Copy the records exactly. Include every line.

START RECORDS PROVIDED

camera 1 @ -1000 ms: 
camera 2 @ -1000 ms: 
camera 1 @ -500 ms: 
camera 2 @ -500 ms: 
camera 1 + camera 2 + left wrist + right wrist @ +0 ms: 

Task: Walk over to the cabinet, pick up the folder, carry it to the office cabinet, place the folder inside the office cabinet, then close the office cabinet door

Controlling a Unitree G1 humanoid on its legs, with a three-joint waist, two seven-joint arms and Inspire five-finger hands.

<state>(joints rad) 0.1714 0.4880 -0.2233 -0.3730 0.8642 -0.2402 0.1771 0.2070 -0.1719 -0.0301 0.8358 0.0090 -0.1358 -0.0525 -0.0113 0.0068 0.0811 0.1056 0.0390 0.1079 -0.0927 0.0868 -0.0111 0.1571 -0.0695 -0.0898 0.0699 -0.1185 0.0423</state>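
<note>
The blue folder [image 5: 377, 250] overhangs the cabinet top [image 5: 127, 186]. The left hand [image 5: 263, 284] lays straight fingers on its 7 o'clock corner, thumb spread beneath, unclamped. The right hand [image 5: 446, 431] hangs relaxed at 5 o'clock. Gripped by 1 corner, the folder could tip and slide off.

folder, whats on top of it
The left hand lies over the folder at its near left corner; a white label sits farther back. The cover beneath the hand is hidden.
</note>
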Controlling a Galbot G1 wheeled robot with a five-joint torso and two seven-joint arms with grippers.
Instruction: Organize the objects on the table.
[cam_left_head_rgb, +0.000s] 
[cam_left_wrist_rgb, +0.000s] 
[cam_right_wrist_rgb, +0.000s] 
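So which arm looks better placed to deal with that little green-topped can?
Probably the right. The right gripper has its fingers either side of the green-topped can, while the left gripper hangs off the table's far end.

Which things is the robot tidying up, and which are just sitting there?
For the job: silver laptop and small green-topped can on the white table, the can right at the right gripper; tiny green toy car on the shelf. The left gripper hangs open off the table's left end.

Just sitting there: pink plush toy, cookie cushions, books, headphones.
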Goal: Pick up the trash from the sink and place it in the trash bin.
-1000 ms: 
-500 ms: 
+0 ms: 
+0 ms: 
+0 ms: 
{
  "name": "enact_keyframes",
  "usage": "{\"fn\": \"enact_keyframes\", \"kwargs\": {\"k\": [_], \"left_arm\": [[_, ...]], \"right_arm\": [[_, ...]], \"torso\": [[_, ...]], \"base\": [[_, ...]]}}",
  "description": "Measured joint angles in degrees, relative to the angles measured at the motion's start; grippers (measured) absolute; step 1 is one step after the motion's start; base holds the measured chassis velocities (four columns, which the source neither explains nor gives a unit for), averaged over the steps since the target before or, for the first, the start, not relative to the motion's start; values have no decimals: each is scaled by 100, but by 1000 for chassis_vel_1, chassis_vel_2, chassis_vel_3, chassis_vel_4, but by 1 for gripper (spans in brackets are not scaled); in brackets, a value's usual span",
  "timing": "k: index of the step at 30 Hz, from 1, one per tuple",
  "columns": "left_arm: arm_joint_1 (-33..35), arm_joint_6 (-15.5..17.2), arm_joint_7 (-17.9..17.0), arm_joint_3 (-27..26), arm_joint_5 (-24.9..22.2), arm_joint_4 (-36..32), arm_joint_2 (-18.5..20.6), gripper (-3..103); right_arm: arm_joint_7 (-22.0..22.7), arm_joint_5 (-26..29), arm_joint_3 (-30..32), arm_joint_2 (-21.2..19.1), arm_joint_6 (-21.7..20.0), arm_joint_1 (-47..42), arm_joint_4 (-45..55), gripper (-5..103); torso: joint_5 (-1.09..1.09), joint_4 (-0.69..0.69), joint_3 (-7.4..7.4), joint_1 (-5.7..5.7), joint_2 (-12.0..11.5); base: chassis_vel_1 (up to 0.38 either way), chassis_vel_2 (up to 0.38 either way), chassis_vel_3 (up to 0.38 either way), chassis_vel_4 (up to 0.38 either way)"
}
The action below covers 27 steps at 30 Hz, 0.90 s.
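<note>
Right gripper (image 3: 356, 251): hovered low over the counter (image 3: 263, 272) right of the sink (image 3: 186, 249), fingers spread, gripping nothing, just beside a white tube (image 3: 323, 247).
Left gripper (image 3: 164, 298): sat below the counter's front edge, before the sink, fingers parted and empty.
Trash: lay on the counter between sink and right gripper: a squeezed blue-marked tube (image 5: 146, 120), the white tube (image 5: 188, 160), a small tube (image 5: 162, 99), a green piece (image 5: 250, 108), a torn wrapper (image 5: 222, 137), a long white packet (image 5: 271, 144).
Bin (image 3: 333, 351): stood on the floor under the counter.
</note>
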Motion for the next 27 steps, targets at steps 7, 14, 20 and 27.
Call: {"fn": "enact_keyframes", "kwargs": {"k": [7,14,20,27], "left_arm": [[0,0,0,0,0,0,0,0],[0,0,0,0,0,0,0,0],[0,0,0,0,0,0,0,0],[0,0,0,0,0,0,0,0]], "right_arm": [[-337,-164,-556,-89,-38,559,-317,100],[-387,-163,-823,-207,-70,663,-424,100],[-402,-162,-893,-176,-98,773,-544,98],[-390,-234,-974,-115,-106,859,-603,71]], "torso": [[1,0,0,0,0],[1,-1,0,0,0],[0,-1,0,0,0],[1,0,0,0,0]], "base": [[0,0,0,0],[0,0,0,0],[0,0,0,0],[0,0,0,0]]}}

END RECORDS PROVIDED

EXERCISE RESULT:
camera 1 @ -1000 ms: 
camera 2 @ -1000 ms: 
camera 1 @ -500 ms: 
camera 2 @ -500 ms: 
camera 1 + camera 2 + left wrist + right wrist @ +0 ms: 

Task: Walk over to the cabinet, pick up the folder, carry it to the office cabinet, place the folder inside the office cabinet, then close the office cabinet door

Controlling a Unitree G1 humanoid on its legs, with a three-joint waist, two seven-joint arms and Inspire five-finger hands.

<state>(joints rad) 0.1714 0.4880 -0.2233 -0.3730 0.8642 -0.2402 0.1771 0.2070 -0.1719 -0.0301 0.8358 0.0090 -0.1358 -0.0525 -0.0113 0.0068 0.0811 0.1056 0.0390 0.1079 -0.0927 0.0868 -0.0111 0.1571 -0.0695 -0.0898 0.0699 -0.1185 0.0423</state>
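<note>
The blue folder [image 5: 377, 250] overhangs the cabinet top [image 5: 127, 186]. The left hand [image 5: 263, 284] lays straight fingers on its 7 o'clock corner, thumb spread beneath, unclamped. The right hand [image 5: 446, 431] hangs relaxed at 5 o'clock. Gripped by 1 corner, the folder could tip and slide off.

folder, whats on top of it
The left hand lies over the folder at its near left corner; a white label sits farther back. The cover beneath the hand is hidden.
</note>
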Controlling a Galbot G1 wheeled robot with a five-joint torso and two seven-joint arms with grippers.
Instruction: Organize the objects on the table.
[cam_left_head_rgb, +0.000s] 
[cam_left_wrist_rgb, +0.000s] 
[cam_right_wrist_rgb, +0.000s] 
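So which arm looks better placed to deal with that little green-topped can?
Probably the right. The right gripper has its fingers either side of the green-topped can, while the left gripper hangs off the table's far end.

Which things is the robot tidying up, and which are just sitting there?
For the job: silver laptop and small green-topped can on the white table, the can right at the right gripper; tiny green toy car on the shelf. The left gripper hangs open off the table's left end.

Just sitting there: pink plush toy, cookie cushions, books, headphones.
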Goal: Pick up the trash from the sink and place it in the trash bin.
-1000 ms: 
-500 ms: 
+0 ms: 
+0 ms: 
+0 ms: 
{
  "name": "enact_keyframes",
  "usage": "{\"fn\": \"enact_keyframes\", \"kwargs\": {\"k\": [_], \"left_arm\": [[_, ...]], \"right_arm\": [[_, ...]], \"torso\": [[_, ...]], \"base\": [[_, ...]]}}",
  "description": "Measured joint angles in degrees, relative to the angles measured at the motion's start; grippers (measured) absolute; step 1 is one step after the motion's start; base holds the measured chassis velocities (four columns, which the source neither explains nor gives a unit for), averaged over the steps since the target before or, for the first, the start, not relative to the motion's start; values have no decimals: each is scaled by 100, but by 1000 for chassis_vel_1, chassis_vel_2, chassis_vel_3, chassis_vel_4, but by 1 for gripper (spans in brackets are not scaled); in brackets, a value's usual span",
  "timing": "k: index of the step at 30 Hz, from 1, one per tuple",
  "columns": "left_arm: arm_joint_1 (-33..35), arm_joint_6 (-15.5..17.2), arm_joint_7 (-17.9..17.0), arm_joint_3 (-27..26), arm_joint_5 (-24.9..22.2), arm_joint_4 (-36..32), arm_joint_2 (-18.5..20.6), gripper (-3..103); right_arm: arm_joint_7 (-22.0..22.7), arm_joint_5 (-26..29), arm_joint_3 (-30..32), arm_joint_2 (-21.2..19.1), arm_joint_6 (-21.7..20.0), arm_joint_1 (-47..42), arm_joint_4 (-45..55), gripper (-5..103); torso: joint_5 (-1.09..1.09), joint_4 (-0.69..0.69), joint_3 (-7.4..7.4), joint_1 (-5.7..5.7), joint_2 (-12.0..11.5); base: chassis_vel_1 (up to 0.38 either way), chassis_vel_2 (up to 0.38 either way), chassis_vel_3 (up to 0.38 either way), chassis_vel_4 (up to 0.38 either way)"
}
The action below covers 27 steps at 30 Hz, 0.90 s.
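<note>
Right gripper (image 3: 356, 251): hovered low over the counter (image 3: 263, 272) right of the sink (image 3: 186, 249), fingers spread, gripping nothing, just beside a white tube (image 3: 323, 247).
Left gripper (image 3: 164, 298): sat below the counter's front edge, before the sink, fingers parted and empty.
Trash: lay on the counter between sink and right gripper: a squeezed blue-marked tube (image 5: 146, 120), the white tube (image 5: 188, 160), a small tube (image 5: 162, 99), a green piece (image 5: 250, 108), a torn wrapper (image 5: 222, 137), a long white packet (image 5: 271, 144).
Bin (image 3: 333, 351): stood on the floor under the counter.
</note>
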Motion for the next 27 steps, targets at steps 7, 14, 20 and 27.
Call: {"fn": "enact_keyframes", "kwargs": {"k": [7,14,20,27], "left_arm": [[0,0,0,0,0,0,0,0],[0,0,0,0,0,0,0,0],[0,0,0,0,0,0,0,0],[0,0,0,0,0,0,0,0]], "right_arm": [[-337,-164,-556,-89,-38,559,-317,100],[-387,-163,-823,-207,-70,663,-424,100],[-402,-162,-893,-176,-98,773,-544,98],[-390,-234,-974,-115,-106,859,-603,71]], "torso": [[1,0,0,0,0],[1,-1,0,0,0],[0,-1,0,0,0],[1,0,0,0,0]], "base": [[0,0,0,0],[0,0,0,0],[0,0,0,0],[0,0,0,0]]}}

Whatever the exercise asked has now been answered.